В контексте консервативных государственно-политических взглядов поэта, согласного с монархическим устройством России и отрицавшего революцию, вполне вписывается и его патриотизм. Воспитанный на событиях Отечественной войны 1812 г. и вдохновенный победой русского оружия в этой войне Пушкин и в зрелом возрасте любые внешнеполитические шаги своего государства оценивает прежде всего с позиции государственных интересов России. И здесь он напрочь расходится с либералами. Особенно это проявилось в его отношении к кавказскому и польскому вопросам. Еще в «Кавказском пленнике» он воспел победы российских военачальников-завоевателей Кавказа – Цицианова, Котляревского, Ермолова, «огнем и мечом» подавлявших мужественное сопротивление горцев. В стихотворениях «Клеветникам России» и «Бородинская годовщина» (1831) он также встает на сторону восставших, твердо поддерживает политику царя, направленную на вооруженное подавление польского восстания. Известно, что даже близкие друзья поэта (например, П. Вяземский и А. Тургенев) и в первом и во втором случаях осуждали поэта за выбранную им в этих вопросах позицию. Однако противоречия между его идеалами свободы (не говоря уже о каком-то их предательстве) и позицией поэта в том же польском вопросе не существует. На первом месте для него были интересы России как государства. А готовность западноевропейских государств к вмешательству в русско-польские отношения, способные привести к отторжению Польши от России, была для поэта очевидным ослаблением позиции России на международной арене. И конкретные государственные интересы России были для него важнее других идеалов, в том числе нисколько не предаваемой им свободы. И в этом смысле справедливо определение поэта Г. Федотовым, как «певца империи и свободы» (несоединимость здесь указанных качеств лишь кажущаяся).[291]

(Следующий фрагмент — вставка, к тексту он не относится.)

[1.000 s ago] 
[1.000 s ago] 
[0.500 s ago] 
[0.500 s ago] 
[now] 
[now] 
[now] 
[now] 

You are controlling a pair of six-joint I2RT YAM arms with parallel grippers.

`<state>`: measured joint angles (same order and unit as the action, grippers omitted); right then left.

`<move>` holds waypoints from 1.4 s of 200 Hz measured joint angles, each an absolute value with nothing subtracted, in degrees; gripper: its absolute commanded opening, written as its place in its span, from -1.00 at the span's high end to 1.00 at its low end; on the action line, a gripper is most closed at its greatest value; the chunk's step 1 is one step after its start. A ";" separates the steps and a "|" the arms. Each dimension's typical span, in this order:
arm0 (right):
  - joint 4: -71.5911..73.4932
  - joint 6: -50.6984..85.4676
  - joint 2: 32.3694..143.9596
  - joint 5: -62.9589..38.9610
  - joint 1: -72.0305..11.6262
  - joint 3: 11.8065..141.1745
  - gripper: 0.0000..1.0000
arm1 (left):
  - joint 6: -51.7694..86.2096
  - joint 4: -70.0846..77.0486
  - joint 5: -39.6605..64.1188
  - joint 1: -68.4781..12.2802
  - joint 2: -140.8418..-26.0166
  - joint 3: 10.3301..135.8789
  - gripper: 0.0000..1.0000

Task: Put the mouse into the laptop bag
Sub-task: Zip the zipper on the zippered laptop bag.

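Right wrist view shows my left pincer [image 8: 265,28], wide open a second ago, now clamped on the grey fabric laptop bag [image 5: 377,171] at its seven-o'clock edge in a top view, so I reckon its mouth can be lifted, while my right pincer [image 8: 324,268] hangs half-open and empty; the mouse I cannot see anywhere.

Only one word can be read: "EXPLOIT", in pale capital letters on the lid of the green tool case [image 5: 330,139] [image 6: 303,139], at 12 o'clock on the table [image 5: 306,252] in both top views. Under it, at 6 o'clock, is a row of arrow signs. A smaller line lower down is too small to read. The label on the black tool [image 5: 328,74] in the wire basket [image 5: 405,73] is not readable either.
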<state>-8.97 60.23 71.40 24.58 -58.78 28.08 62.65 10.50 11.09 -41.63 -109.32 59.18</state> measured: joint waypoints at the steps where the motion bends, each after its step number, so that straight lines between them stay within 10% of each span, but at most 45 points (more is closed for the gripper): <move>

Рассматривая эволюцию государственно-правовых взглядов поэта, нельзя обойти вниманием его работу над пугачевской темой («История Пугачева», «Капитанская дочка»). Непосредственно к написанию первой главы «Истории Пугачева» поэт приступил в марте 1833 года. Закончена же эта работа (судя по дате авторского предисловия к этому произведению) 2 ноября того же года. Как уже отмечалось, это время для поэта было временем серьезных раздумий над осмысливанием роли народа и дворянства в истории России, исторических судеб неограниченного самодержавия и просвещенного абсолютизма, революционных переворотов. И не только раздумий, но и уточнения своих позиций по всем этим вопросам, отказа от некоторых прежних представлений. Обращение к пугачевской теме было для поэта закономерным, что не требует какого-либо особенного обоснования. Другое дело, что цели написания «Истории Пугачева» могут восприниматься и воспринимаются по-разному. В трактовке этого вопроса между пушкинистами существуют определенные расхождения. Наиболее распространенным в литературоведении является объяснение этой цели как стремления автора повлиять на Николая I в направлении того, чтобы подсказать тому во избежание новой пугачевщины отменить крепостное право.[292] Нам же представляется более обоснованной позиция Г. П. Макогоненко, считавшего, что к моменту работы над «Историей Пугачева» у Пушкина уже исчезла иллюзия в возможность проведения Николаем I политики просвещенного абсолютизма. По его мнению, главная цель написания «Истории» – это получение ответа на едва ли не основной занимавший Пушкина вопрос – о том, какие социальные силы способны покончить с рабством в России и осуществить идеалы свободы.[293] Правда, и Г. П. Макогоненко не отрицал, что во вторую очередь (речь идет о практическом использовании поэтом своего исторического труда и особенно авторских «Замечаний о бунте», переданных царю) поэт не исключал того, что если Николай I вознамерится решить крестьянский вопрос, то пушкинский труд сыграет в этом свою роль.